▸ Work instruction
Print every line of the listing below, starting with the line that holds "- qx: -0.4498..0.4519" and going on through the line that holds "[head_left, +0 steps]", both included, and print nothing else.
___
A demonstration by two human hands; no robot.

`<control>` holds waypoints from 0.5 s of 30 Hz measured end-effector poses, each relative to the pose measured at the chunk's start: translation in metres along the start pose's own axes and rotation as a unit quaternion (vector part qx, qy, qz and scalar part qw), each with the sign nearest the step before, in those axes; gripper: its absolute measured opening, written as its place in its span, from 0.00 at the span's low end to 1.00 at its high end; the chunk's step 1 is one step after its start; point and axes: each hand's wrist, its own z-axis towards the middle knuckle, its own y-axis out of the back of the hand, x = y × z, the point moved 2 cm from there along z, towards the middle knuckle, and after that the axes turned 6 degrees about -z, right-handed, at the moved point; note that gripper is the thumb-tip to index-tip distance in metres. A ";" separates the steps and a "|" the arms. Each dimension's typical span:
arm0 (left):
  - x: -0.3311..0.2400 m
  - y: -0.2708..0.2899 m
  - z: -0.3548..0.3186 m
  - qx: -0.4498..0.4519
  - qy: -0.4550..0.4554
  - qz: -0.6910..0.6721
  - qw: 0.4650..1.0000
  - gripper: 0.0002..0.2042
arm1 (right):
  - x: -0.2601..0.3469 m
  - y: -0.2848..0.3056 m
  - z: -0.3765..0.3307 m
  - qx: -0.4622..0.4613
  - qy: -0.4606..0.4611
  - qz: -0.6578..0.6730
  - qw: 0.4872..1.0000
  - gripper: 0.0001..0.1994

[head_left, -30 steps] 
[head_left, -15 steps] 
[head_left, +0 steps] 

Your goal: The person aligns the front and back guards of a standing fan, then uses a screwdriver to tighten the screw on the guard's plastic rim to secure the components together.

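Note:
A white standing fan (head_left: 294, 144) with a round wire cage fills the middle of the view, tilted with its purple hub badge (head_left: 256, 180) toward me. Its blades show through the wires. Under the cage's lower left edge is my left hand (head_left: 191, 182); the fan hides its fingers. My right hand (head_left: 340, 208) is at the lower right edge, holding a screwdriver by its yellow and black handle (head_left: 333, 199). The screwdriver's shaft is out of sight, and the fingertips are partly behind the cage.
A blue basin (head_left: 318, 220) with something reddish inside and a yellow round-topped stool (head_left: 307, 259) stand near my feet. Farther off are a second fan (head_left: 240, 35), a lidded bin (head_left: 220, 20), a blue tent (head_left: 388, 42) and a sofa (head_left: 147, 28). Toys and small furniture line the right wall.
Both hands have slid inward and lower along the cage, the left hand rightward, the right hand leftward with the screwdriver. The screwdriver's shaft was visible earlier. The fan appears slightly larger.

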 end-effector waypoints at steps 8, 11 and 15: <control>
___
▸ Solution to this exercise
  - qx: -0.4498..0.4519
  - qy: -0.4550..0.4554
  - qz: -0.6910..0.6721
  - qw: 0.4650..1.0000
  - gripper: 0.0002..0.2042
arm1 (right):
  - x: -0.2601..0.3469 m
  - y: -0.2848..0.3056 m
  - z: -0.3765..0.3307 m
  - qx: -0.4622..0.4613
  - qy: -0.4606..0.4611
  - qz: -0.6578..0.6730
  - qw: 0.4872..1.0000
  - gripper: 0.0001..0.1994

[head_left, -30 steps] 
[head_left, -15 steps] 
[head_left, +0 steps] 

Nothing remains to be added to the output.